The NYSBA Report recommends consideration of the limited avenue for diploma privilege based upon the successful completion of New York law-related coursework. The proposal would allow students from ABA-accredited schools inside and outside of New York to forgo the bar examination entirely if they take a certain number of credits of New York-focused classes during law school. The NYSBA Report does not offer significant detail on the scope of what would be required, other than that “[s]tudents have to graduate with a sufficient grade point average in a sufficient number of New York course credits.” While we are supportive of exploring alternatives to the bar exam as the pathway to admission, this particular idea should be rejected for four reasons.

First, as noted above, this proposal would skew legal education towards narrow parochialism, encouraging students to focus on coursework on a single jurisdiction instead of more broadly applicable doctrinal subjects. While there is no dispute that courses on New York Civil Practice or New York Criminal Law may be helpful to certain students with particular career goals, such elective courses should not receive priority over foundational classes that will equip students with broader and deeper legal vocabularies.

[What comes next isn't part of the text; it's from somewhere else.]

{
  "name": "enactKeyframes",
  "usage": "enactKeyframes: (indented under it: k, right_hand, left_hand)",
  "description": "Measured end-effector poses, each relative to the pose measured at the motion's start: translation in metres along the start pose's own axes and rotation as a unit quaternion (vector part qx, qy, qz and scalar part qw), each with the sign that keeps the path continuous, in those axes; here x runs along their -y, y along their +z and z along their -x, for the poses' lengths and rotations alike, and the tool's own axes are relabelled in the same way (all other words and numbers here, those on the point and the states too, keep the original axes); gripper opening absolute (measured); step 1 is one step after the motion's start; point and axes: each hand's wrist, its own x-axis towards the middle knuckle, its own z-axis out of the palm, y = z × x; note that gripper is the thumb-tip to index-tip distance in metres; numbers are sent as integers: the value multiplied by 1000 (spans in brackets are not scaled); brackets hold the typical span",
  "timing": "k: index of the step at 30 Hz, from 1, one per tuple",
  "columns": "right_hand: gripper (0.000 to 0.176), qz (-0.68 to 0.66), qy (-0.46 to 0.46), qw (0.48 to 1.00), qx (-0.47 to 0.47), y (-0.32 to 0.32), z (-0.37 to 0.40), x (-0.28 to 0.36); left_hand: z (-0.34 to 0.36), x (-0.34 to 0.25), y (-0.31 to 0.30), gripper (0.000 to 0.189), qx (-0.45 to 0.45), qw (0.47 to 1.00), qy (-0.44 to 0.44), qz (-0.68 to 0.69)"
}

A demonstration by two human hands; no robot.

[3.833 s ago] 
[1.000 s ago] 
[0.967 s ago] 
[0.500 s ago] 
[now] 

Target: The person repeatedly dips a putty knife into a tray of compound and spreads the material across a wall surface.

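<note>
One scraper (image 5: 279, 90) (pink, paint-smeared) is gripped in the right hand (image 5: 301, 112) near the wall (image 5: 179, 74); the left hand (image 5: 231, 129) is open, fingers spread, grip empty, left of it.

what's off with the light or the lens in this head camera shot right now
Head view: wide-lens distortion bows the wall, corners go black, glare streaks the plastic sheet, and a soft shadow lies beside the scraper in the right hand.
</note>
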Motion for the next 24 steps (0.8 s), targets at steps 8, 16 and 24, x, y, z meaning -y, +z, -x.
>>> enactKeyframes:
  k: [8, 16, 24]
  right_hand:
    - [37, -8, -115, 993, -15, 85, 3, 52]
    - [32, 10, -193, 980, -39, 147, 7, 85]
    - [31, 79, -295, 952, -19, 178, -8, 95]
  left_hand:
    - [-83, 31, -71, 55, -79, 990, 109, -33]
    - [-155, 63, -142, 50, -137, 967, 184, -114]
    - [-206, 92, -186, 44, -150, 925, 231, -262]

Second, only about half of New York’s bar takers actually attend New York-based law schools.[19] This would effectively mean that out-of-state law schools would largely be foreclosed from giving their students this pathway to diploma privilege. Alternatively, it would mean that those out-of-state schools would need to invest in developing curricula and hiring qualified faculty to teach New York-focused courses.[20]

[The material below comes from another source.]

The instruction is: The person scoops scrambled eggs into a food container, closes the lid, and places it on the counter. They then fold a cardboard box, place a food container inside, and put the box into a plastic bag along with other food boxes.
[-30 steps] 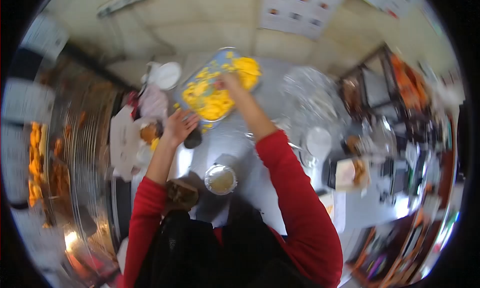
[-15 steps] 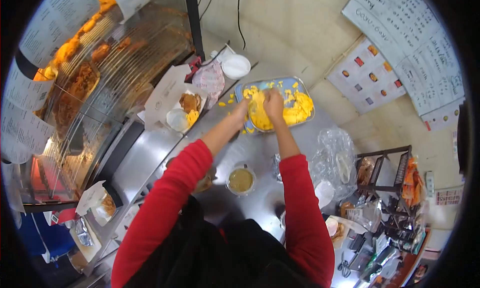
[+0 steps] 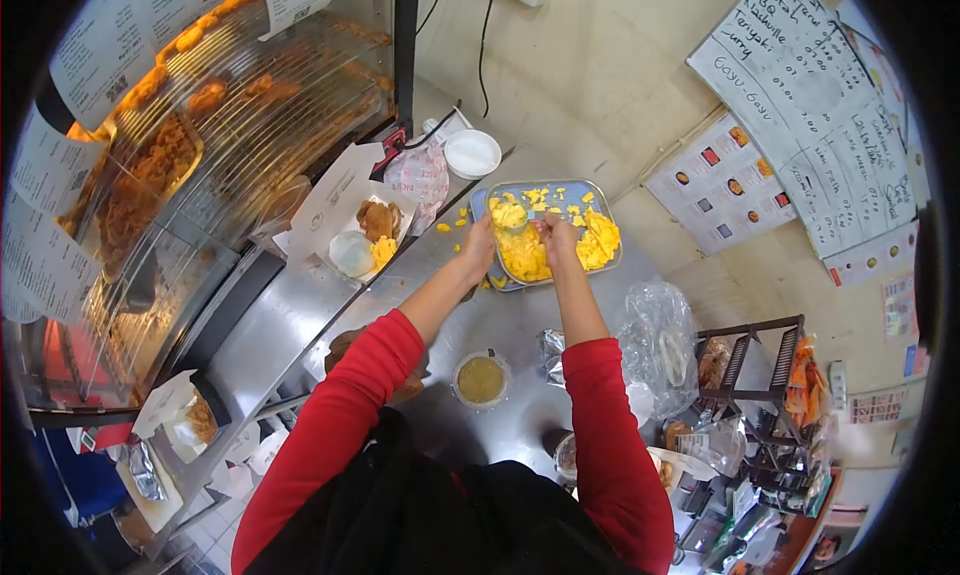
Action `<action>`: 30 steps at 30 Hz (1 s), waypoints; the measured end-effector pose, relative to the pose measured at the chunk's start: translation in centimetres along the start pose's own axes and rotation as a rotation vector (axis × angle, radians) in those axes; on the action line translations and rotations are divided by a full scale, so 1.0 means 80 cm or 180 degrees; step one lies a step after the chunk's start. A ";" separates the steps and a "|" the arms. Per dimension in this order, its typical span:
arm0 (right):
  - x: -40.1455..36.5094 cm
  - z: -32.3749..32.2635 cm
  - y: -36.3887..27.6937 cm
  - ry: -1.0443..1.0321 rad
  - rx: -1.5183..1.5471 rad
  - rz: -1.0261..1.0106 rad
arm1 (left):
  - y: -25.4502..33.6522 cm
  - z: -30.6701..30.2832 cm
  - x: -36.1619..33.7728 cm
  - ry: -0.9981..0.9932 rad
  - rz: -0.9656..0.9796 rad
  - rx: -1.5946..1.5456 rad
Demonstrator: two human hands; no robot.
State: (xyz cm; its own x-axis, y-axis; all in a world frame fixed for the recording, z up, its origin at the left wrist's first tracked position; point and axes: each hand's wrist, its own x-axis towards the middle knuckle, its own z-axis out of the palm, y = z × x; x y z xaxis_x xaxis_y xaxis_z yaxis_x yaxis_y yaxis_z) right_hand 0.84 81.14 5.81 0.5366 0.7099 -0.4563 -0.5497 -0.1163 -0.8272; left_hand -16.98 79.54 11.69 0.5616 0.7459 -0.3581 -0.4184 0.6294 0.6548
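Observation:
A metal-rimmed tray (image 3: 618,243) of yellow scrambled egg (image 3: 598,237) lies on the counter ahead of me, over a blue tray (image 3: 477,205). My left hand (image 3: 480,245) is at the tray's left side, its fingers closed around a small clear cup (image 3: 510,218) that has egg in it. Over the near middle of the egg is my right hand (image 3: 559,239), fingers curled together; what they hold is hidden. To the left, an open white box (image 3: 335,200) contains fried chicken (image 3: 379,218), some egg and a clear-wrapped pale mound (image 3: 350,252).
A tub of greenish liquid (image 3: 480,380) stands on the steel counter nearer me. Clear plastic bags (image 3: 657,340) and a dark rack (image 3: 750,360) are on the right. The glass-fronted warmer (image 3: 250,125) with fried chicken is at left. Egg bits lie beside the tray.
My hands have drawn slightly apart and nearer to me. The small cup, blurred before, now shows clearly in my left hand. The camera view has shifted a little.

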 end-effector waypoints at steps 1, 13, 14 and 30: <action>0.005 -0.003 -0.003 -0.0045 0.0133 -0.0082 | 0.003 -0.003 0.002 -0.0027 -0.0037 0.0097; -0.297 -0.187 -0.098 -0.0323 0.2152 -0.0527 | -0.013 -0.133 0.072 -0.0428 0.0482 -0.0030; -0.346 -0.239 -0.099 -0.0355 0.2070 -0.0524 | -0.001 -0.069 0.015 0.0495 0.0733 0.0096; -0.574 -0.606 0.078 0.2197 -0.4677 -0.3358 | -0.442 0.181 -0.441 -0.2588 0.2120 0.5044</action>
State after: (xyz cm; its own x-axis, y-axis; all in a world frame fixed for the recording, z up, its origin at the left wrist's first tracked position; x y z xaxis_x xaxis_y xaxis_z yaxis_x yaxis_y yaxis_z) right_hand 3.80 14.16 5.74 0.5633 0.5618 0.6059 0.8002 -0.5535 -0.2307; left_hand -11.68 27.79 10.82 0.9579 0.1831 0.2213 0.0043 -0.7796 0.6262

Third, other states may follow New York’s lead, and decide to require a high degree of coursework in their state’s law for bar admission. New York law schools would suddenly feel pressured to add “tracks” of coursework in the law of New Jersey, Connecticut, Florida, California, and more. Even for the wealthiest law schools, this model would be unsustainable. The net result would be far more parochial legal communities, where graduates of a particular state’s schools largely practiced within that state. The UBE, of course, aims to achieve precisely the opposite: enhanced lawyer mobility. This mobility was among the key rationales for New York’s adoption of the UBE in the first place.

Fourth, diploma privilege based on a limited band of coursework is inconsistent with the overall stated purpose of the bar exam. The goal of the bar exam is to ensure some degree of uniformity, generalization, and competence. We do not support the notion that earning high grades in a few narrow subjects obviates the need for a test. If that were true, why not simply set an overall GPA threshold, and allow any student who takes certain foundational courses who meets that threshold to skip the exam? The Second Report of the NYSBA explicitly rejected diploma privilege during the COVID-19 pandemic, and reiterated the importance of the bar exam as a means of consumer protection.[21] If a bar exam is necessary to ensure competence, coursework on New York law should not become a method for escaping the test.

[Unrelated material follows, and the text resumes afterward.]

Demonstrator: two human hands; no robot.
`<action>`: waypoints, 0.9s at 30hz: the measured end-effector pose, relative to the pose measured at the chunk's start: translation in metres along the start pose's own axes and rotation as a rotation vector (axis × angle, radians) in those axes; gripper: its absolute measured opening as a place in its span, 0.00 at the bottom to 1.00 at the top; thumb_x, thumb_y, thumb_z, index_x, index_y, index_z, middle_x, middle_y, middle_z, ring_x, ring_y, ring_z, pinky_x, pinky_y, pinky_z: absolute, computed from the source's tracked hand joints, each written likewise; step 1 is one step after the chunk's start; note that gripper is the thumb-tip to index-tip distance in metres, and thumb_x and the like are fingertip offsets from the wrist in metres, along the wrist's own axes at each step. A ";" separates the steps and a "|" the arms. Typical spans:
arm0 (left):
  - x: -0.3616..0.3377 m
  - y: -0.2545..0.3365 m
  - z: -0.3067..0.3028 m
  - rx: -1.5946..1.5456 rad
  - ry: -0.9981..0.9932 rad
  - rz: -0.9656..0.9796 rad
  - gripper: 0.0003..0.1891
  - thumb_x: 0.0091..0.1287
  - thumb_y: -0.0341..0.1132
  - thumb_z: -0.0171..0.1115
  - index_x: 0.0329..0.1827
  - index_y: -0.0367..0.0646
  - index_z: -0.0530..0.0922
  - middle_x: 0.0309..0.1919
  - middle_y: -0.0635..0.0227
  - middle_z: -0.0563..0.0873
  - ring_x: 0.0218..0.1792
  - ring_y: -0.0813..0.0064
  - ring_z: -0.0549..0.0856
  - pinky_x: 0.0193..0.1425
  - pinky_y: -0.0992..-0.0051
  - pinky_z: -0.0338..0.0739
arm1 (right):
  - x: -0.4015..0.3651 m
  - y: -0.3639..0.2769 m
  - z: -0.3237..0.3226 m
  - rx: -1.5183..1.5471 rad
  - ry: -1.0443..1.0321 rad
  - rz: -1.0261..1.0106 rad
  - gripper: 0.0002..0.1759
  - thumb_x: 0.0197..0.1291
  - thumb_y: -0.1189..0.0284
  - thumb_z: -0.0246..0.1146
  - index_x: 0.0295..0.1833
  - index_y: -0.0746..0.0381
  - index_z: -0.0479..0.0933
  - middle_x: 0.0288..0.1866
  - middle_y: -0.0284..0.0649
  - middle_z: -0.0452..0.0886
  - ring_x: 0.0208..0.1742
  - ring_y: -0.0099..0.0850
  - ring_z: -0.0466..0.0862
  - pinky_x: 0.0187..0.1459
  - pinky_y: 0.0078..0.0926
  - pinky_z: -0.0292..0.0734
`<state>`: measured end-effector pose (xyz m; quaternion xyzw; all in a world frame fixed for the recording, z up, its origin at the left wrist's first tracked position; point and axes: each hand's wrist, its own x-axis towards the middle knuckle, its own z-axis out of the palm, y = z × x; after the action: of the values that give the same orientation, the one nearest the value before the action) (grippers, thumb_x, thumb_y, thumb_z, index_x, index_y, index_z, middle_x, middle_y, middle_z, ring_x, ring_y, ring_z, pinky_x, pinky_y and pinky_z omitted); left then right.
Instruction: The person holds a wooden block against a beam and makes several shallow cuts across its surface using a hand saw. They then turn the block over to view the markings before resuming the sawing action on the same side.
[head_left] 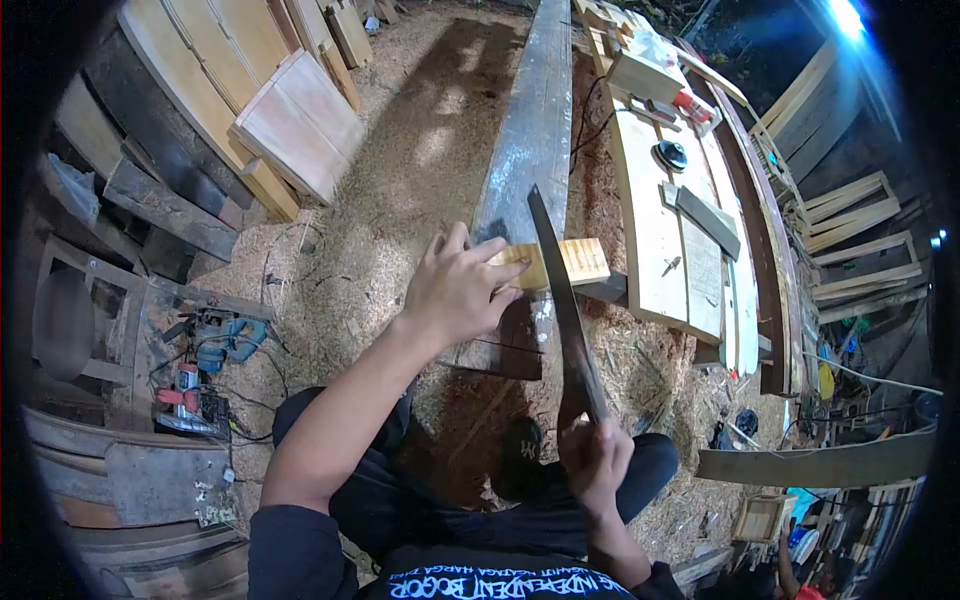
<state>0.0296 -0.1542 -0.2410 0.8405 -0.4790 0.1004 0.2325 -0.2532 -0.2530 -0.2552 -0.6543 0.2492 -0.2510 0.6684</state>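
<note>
My left hand (460, 283) presses on the left end of a short light wood block (580, 261), its fingers wrapped over the wood. The block lies across a long dark plank bench (527, 150), its right end sticking out past the bench's edge. My right hand (597, 455) is closed round the handle of a hand saw (565, 310). The saw's long dark blade points away from me and crosses the block just right of my left fingers. Whether its teeth have entered the wood cannot be made out.
To the right, a pale board table (655, 230) carries a round black disc (671, 155) and wood offcuts. Blue and red power tools (230, 342) lie on the left amid cords. Boards (300, 120) lean at upper left. Wood shavings cover the floor. Another person (808, 590) shows at lower right.
</note>
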 end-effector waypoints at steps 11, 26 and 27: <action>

In short, any proposal to create this type of limited pathway for diploma privilege would create unfortunate incentives for students and schools, and undermine the broader purpose of the bar examination.

e. The NYSBA Report’s Emphasis on Clinical Education has Potential for Success if Handled Carefully

The NYSBA Report emphasizes the need for clinical and experiential education—an emphasis that matches the overall direction of legal education over the past several decades. Specifically, the Report proposes creating a pilot program modeled on New Hampshire’s Daniel Webster Scholars Honors Program through which students could spend their second and/or third years of law school engaged in supervised practice.

In our view, this proposal is worthy of further discussion and consideration. Many law schools have dramatically expanded clinical and experiential offering in recent years. Some schools also allow for semester-long programs where students work full-time for legal employers. The NCBE’s proposed revisions to the UBE would further complement the emphasis on practical lawyering skills. The idea of spending some portion of a student’s legal education engaged in full-time supervised practice would be consistent with these trends.

At the same time, this proposal requires careful study. Different schools may have different approaches to providing practical experiences. A one-size-fits-all approach may be unworkable. If students spend their final year of school in a field placement, they will inevitably take fewer classes. This means that they will be exposed to fewer areas of law with fewer opportunities to find potential passions. Law schools would also need to find ways to ensure that field placements provide quality educational opportunities—not an easy endeavor if this must be done for every single student. A model that works for New Hampshire, a state with a single law school with fewer than 1,000 students, may not easily translate to the country’s largest legal market.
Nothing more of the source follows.